ERAN LOS AÑOS SESENTA

Cuando mi madre se jubiló, tras cuarenta años de docencia, volvió a su pueblo. Había salido muchos años antes, viuda y con tres hijos para acercarse a la capital, donde pudiéramos estudiar. Eran los años sesenta.

    Con la herencia de sus padres compró una casa en un barrio nuevo de casas baratas, donde vivían familias que habían ido al pueblo desde el campo.

   Arregló la cochera como un salón, con una chimenea en el centro, siempre encendida en invierno y un tinajero en un rincón. Ocho mecedoras tenía.

  Allí se reunían las vecinas a platicar y a hacer alguna labor, de costura, de punto o de ganchillo que ella les dirigía.

  Si le habían suspendido las matemáticas al nieto de “la María Jesús”, Doña Catalina se las repasaba.

  Si la nieta de “la Pepita” iba a hacer la comunión y no se sabía el catecismo pues mi madre le ayudaba con paciencia y dedicación.

 La tía Josefa bajaba al pueblo en bicicleta, con ochenta años, y pasaba a ver si mi madre necesitaba algo de la farmacia.

Otro vecino le llevaba tomates de su huerto o le injertaba el almendro qué nació en el patio de melocotonero.
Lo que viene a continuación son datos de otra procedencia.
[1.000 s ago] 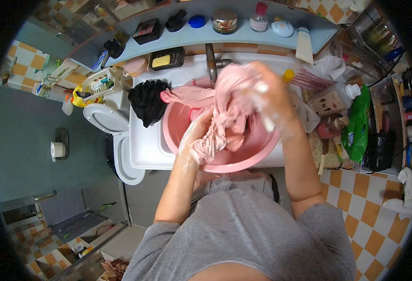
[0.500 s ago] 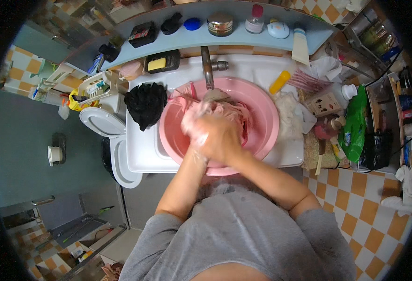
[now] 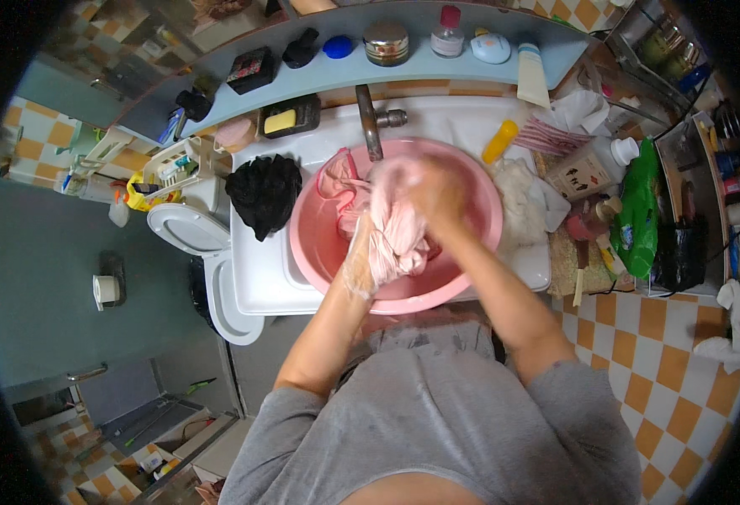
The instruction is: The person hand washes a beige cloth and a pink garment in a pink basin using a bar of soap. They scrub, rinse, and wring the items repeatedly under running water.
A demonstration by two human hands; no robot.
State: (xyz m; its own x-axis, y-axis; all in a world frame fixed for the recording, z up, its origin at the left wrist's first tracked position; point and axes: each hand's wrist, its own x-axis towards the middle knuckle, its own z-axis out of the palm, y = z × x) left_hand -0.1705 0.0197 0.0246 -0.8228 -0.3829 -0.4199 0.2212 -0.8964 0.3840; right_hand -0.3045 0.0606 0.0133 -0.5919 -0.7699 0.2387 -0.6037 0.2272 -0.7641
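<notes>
A pink wash basin (image 3: 493, 220) sits in the white sink. Wet, light pink clothing (image 3: 399, 240) is bunched between my two hands above it, and a part with a darker pink edge lies at the basin's left side. My left hand (image 3: 360, 248) has soap suds at the wrist; the clothing gathered in its grip covers most of its fingers. Closed on the upper part of the same clothing, my right hand (image 3: 439, 194) is blurred by motion. The metal faucet (image 3: 370, 126) points down at the basin's far rim, just beyond the hands.
Black cloth (image 3: 262, 195) lies on the sink's (image 3: 260, 286) left side, white cloth (image 3: 517, 202) on its right. A yellow soap bar (image 3: 281, 121) rests in a black dish. Toiletries line the blue shelf (image 3: 319, 74). A large bottle (image 3: 584, 168) and green bag (image 3: 637, 219) stand right.
My right hand has moved up and right, away from my left wrist. More of the pink clothing now shows, draped over my left hand.
</notes>
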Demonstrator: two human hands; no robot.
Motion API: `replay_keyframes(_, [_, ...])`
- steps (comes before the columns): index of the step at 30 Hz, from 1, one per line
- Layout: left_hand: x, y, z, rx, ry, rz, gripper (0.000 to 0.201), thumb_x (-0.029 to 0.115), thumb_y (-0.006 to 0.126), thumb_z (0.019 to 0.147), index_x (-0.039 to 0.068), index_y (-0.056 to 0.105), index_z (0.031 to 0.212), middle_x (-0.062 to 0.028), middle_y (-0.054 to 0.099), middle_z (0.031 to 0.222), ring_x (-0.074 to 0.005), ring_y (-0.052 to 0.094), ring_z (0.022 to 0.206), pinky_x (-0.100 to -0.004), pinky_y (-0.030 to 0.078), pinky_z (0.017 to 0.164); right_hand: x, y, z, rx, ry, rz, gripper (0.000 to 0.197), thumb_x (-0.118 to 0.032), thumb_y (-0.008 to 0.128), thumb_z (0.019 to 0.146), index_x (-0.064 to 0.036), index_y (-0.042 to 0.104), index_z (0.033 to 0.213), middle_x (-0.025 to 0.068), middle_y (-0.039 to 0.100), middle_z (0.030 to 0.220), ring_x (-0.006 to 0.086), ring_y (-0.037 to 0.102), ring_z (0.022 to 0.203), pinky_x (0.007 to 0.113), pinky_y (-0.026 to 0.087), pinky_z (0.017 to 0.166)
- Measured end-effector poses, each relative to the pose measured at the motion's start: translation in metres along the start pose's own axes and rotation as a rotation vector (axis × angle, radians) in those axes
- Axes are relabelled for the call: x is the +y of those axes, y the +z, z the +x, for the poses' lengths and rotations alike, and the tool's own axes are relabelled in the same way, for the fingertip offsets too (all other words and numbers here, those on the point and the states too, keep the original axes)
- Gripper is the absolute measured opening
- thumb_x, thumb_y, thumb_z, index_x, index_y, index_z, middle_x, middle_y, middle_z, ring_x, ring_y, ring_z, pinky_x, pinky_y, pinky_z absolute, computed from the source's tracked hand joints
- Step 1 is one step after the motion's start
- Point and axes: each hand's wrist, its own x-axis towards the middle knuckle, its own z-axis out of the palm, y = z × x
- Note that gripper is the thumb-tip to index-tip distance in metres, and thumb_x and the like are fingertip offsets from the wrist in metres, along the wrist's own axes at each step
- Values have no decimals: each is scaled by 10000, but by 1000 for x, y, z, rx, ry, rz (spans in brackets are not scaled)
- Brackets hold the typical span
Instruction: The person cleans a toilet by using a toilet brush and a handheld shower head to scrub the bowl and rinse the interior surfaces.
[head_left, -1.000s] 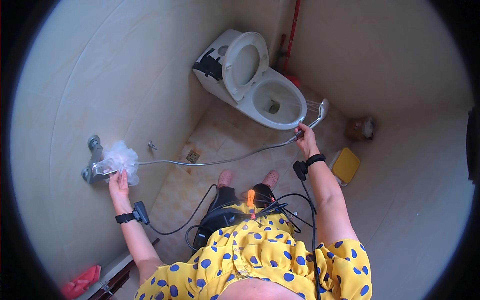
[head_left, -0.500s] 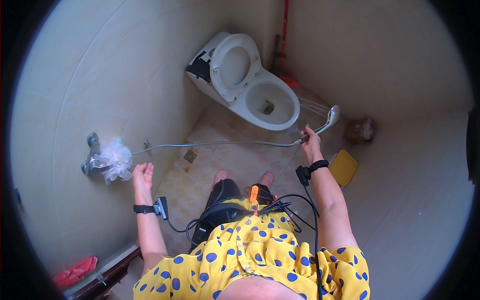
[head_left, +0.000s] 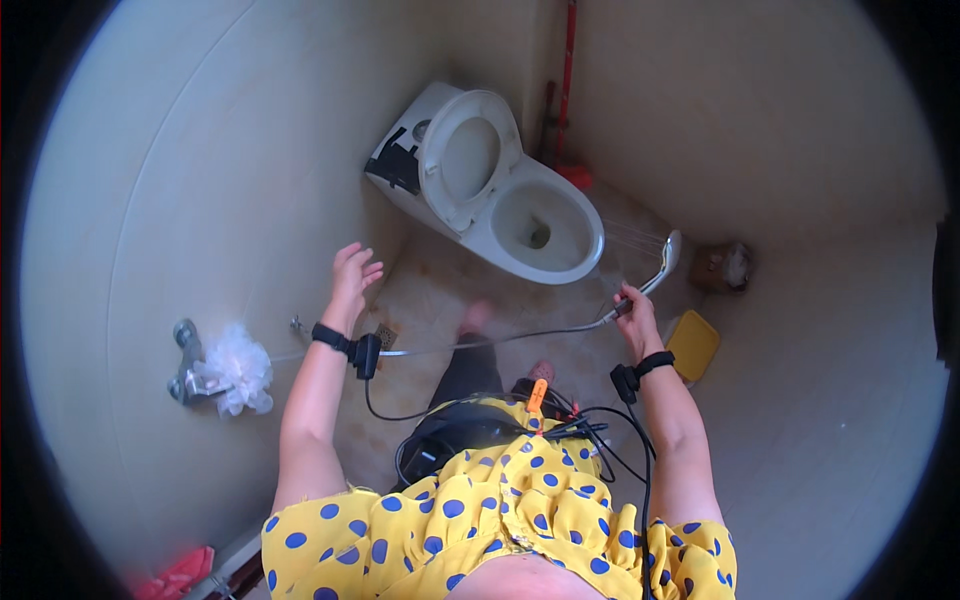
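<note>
My right hand (head_left: 634, 314) is closed round the handle of a hand shower (head_left: 667, 262). Thin jets of water leave its head toward the far left, beside the toilet bowl (head_left: 560, 262). From the handle a metal hose (head_left: 500, 338) runs left, passing behind my left wrist to the wall tap (head_left: 184, 362). My left hand (head_left: 354, 276) is in the air above the floor, left of the toilet, fingers apart and holding nothing. The toilet lid and seat (head_left: 466, 150) are raised against the tank. A white mesh bath puff (head_left: 236, 372) hangs at the tap.
A red-handled pole (head_left: 567, 80) leans in the far corner behind the toilet. A brown bin (head_left: 722, 268) and a yellow rectangular object (head_left: 692, 345) stand along the right wall. A floor drain (head_left: 386, 336) lies near my left wrist. Red cloth (head_left: 180, 575) is at the lower left.
My left hand has moved from beside the bath puff up and right, toward the toilet. One foot has stepped forward. My right hand still holds the spraying hand shower, slightly lower in view.
</note>
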Motion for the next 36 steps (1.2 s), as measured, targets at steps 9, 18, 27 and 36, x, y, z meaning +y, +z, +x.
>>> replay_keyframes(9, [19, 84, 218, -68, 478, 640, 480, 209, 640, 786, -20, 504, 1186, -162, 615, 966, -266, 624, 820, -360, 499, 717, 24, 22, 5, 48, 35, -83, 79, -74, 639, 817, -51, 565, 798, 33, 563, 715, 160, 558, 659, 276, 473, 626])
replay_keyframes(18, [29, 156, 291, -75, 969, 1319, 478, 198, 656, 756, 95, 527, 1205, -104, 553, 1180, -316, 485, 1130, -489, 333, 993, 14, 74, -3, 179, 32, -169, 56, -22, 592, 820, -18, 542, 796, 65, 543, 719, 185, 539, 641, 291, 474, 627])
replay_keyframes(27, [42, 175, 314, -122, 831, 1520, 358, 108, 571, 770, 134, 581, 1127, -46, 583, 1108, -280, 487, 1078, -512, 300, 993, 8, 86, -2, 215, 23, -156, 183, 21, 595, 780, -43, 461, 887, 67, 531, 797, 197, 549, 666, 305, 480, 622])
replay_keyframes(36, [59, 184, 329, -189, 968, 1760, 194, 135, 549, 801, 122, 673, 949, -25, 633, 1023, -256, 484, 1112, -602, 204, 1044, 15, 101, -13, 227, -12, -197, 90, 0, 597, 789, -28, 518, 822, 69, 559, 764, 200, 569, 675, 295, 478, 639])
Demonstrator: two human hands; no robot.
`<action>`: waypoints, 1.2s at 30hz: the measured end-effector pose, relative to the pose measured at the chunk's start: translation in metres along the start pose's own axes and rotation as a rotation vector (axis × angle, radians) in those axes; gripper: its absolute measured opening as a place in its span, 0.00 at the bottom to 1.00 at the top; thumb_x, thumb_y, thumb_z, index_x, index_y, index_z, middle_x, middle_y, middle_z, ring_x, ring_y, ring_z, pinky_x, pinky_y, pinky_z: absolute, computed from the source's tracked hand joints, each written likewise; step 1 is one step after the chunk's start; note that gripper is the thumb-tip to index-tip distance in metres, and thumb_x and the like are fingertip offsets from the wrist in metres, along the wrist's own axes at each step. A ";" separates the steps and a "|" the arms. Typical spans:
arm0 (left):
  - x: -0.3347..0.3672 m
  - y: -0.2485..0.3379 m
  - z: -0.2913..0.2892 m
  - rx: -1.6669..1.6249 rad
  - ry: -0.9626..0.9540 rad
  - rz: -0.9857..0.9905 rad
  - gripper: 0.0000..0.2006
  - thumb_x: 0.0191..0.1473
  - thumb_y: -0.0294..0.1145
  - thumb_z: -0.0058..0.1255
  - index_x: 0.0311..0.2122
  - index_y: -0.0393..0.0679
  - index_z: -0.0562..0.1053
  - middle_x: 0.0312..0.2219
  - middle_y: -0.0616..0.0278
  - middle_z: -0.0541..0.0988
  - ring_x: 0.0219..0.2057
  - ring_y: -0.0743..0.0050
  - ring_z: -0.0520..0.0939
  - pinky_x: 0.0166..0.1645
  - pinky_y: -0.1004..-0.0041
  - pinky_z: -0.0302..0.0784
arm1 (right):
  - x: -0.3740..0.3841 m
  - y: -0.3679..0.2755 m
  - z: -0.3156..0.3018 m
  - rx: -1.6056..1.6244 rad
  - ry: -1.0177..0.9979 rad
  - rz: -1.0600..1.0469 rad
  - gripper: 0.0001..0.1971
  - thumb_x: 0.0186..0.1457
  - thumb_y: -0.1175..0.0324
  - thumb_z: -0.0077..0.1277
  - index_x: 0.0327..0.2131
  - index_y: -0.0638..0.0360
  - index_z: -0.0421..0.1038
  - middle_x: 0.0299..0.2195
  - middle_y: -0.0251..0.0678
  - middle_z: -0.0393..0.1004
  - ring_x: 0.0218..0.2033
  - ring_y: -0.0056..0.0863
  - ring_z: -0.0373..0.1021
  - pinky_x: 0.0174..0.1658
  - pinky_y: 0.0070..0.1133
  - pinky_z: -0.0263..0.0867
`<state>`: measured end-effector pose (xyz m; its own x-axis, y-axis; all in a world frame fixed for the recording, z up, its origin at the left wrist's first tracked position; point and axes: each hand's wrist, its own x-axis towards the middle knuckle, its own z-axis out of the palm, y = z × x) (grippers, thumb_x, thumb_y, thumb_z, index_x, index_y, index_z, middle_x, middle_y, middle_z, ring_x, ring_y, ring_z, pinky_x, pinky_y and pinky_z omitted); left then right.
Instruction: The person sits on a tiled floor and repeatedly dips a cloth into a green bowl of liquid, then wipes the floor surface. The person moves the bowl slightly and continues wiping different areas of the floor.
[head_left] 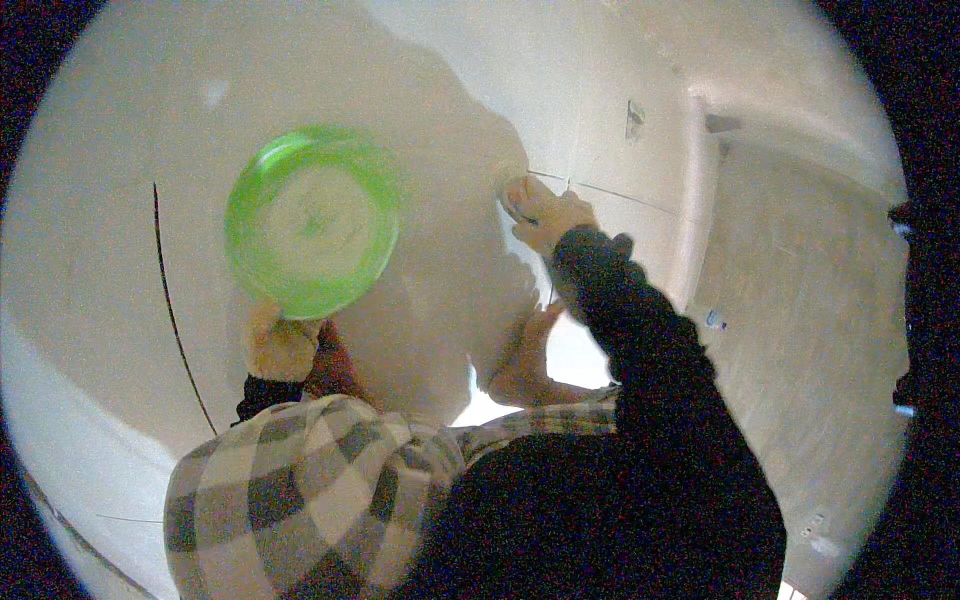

  Cuando íbamos a verla los hijos y los nietos nos mandaba ir a saludar a algunas vecinas con las que tenía un especial afecto y cuando nos visitaba estaba deseando volver a su casa con la excusa de que tenía que regar los rosales y dar de comer a los gatos. Pero la verdad era, que le gustaba estar en su casa y vivir a su manera.

  Mi madre y sus vecinas, no sabían lo que era el Cohousing pero practicaban la amistad, la colaboración, el apoyo mutuo crianza que es la base fundamental de esta forma de vida.